_What is expected_
Return, without pictures, the lines from the start of the data through the one that contains "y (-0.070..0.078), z".

_Source material_
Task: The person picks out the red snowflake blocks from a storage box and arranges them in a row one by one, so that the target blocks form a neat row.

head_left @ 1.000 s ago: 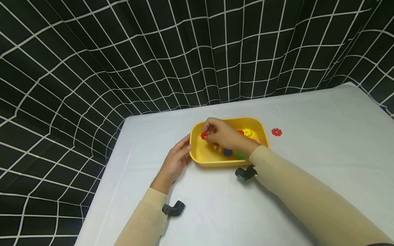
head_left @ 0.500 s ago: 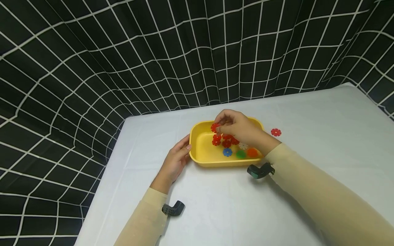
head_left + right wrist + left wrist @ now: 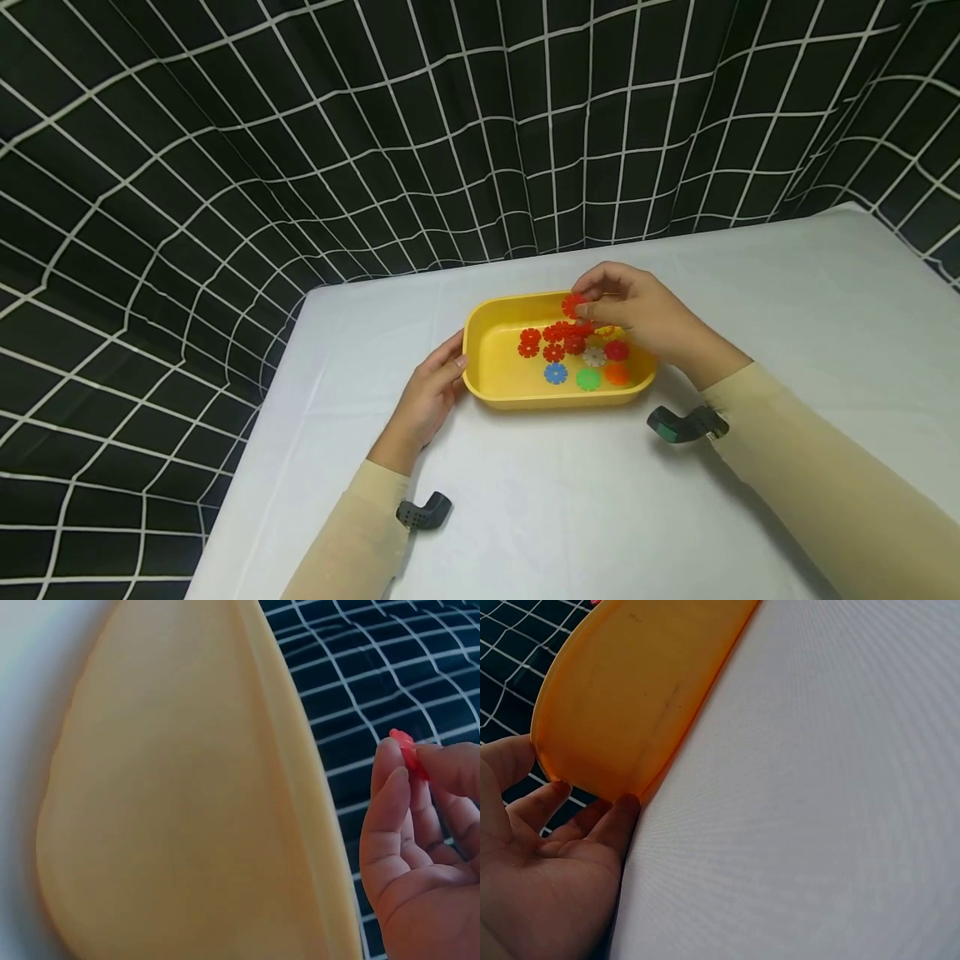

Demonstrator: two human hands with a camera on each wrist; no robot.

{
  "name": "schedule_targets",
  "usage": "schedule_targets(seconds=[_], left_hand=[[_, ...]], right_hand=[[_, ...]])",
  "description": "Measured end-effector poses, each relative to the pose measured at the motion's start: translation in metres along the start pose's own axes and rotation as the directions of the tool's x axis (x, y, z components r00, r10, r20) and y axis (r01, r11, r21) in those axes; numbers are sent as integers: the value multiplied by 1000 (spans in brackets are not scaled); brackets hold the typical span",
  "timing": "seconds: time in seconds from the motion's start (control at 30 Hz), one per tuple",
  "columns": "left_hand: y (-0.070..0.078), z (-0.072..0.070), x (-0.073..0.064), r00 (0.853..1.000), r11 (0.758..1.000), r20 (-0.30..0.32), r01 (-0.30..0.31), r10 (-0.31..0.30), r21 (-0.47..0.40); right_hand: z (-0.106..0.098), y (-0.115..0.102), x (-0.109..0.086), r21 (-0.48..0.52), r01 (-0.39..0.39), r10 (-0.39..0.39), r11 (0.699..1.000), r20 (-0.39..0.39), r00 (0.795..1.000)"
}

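Observation:
My left hand holds the left end of a shallow yellow plastic tray. In the left wrist view its fingertips lie against the tray's outer wall. Above the tray's far rim, towards the right, my right hand pinches a red notched disc, a snowflake-type building piece, between thumb and fingers. The right wrist view shows this red piece nearly edge-on, beyond the tray wall. Inside the tray lie several red pieces, with a blue one, a green one and an orange one.
A white cloth covers the table. Behind it and on the left hangs a black curtain with a white grid. A small dark camera is strapped to each wrist. The red disc seen earlier right of the tray is out of sight, behind my right hand or arm.
My right hand has moved right and slightly up from the tray's left part, carrying the red piece and uncovering the pieces in the tray. The left hand and tray have stayed put.

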State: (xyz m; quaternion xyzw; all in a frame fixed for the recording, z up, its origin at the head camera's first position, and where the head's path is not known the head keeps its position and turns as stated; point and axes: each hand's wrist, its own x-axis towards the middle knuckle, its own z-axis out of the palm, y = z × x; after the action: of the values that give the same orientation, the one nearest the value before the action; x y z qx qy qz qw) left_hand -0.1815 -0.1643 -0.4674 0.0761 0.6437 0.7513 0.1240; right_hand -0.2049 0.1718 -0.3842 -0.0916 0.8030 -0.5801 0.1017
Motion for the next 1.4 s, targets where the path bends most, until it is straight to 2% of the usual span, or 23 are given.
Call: schedule_targets(seconds=[0.17,0.3,0.43,0.73,0.83,0.97,1.2,1.4], left_hand=[[-1,-1,0,1000,1000,3,-5,5,6],[-2,-2,0,1000,1000,6,-4,4,11],[-2,-2,1,1000,1000,11,-5,4,15],[-2,-3,1,1000,1000,5,5,-5,17],[-2,-3,1,1000,1000,2,7,-7,14],[-2,-3,1,1000,1000,1,5,-5,11],[-3,-3,1,1000,1000,9,-7,6,13],[-3,-3,1,1000,1000,11,-8,8,11]], right_hand=[[-16,10,-7,-13,-5,4,1000,-49,999],[-30,20,-13,-44,-50,45,998,-100,994],[-45,31,-20,-63,-94,84,994,-152,985],[-76,66,-29,-93,-124,97,988,-253,963],[-83,80,-31,-72,-135,110,988,-279,954],[-90,95,-32,-71,-148,119,987,-306,945],[-97,110,-33,-183,-238,165,954,-339,926],[-96,117,-32,-274,-257,153,927,-347,925]])
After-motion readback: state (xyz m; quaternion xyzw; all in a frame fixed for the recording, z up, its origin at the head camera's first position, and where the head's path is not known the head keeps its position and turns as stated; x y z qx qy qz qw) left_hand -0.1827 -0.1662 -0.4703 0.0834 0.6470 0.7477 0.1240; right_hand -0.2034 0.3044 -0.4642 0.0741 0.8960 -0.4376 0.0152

_Answer section_
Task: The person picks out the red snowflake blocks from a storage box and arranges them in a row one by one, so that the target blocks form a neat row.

head_left @ 1.000 s ago: 
head_left @ 0.500 s ago: 
head_left + right wrist + left wrist @ now: 

Demonstrator: two human hands with a camera on each wrist; no robot.

{
  "name": "schedule_targets",
  "usage": "schedule_targets(seconds=[_], left_hand=[[_, ...]], right_hand=[[_, ...]])",
  "description": "Measured end-effector poses, each relative to the pose measured at the motion's start: translation in metres along the start pose's own axes and rotation as the directions of the tool's x axis (x, y, z components r00, r10, r20) and y axis (r01, r11, r21) in those axes; numbers are sent as integers: the value multiplied by 1000 (spans in brackets are not scaled); brackets hold the typical span",
  "timing": "seconds: time in seconds from the motion's start (control at 30 Hz), one per tuple",
  "columns": "left_hand: y (-0.070..0.078), z (-0.072..0.070), x (-0.073..0.064), r00 (0.853..1.000), r11 (0.758..1.000), r20 (-0.30..0.32), r01 (-0.30..0.31), r10 (-0.31..0.30), r21 (-0.47..0.40); right_hand: z (-0.106..0.098), y (-0.115..0.102), x (-0.109..0.086), r21 (-0.48..0.52), r01 (-0.39..0.39), r10 (-0.39..0.39), r11 (0.699..1.000), r20 (-0.39..0.39), r00 (0.795..1.000)"

With the output given, the exercise is complete.